## Exercise instructions
Print the listing below exactly. Leave nothing out.

[Opening Material provided section]

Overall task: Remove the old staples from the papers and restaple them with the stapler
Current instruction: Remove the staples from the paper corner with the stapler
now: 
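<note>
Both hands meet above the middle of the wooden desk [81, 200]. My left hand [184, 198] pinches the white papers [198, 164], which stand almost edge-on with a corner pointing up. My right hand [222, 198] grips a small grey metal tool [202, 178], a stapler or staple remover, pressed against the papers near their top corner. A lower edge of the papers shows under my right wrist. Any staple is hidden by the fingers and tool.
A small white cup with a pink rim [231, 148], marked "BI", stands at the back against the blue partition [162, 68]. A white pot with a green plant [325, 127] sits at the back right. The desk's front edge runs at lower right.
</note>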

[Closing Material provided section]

## Answer for the task
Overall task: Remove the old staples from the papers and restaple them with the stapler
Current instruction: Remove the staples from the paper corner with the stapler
now: 
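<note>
Both hands meet above the middle of the wooden desk [81, 200]. My left hand [184, 198] pinches the white papers [198, 164], which stand almost edge-on with a corner pointing up. My right hand [222, 198] grips a small grey metal tool [202, 178], a stapler or staple remover, pressed against the papers near their top corner. A lower edge of the papers shows under my right wrist. Any staple is hidden by the fingers and tool.
A small white cup with a pink rim [231, 148], marked "BI", stands at the back against the blue partition [162, 68]. A white pot with a green plant [325, 127] sits at the back right. The desk's front edge runs at lower right.
</note>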

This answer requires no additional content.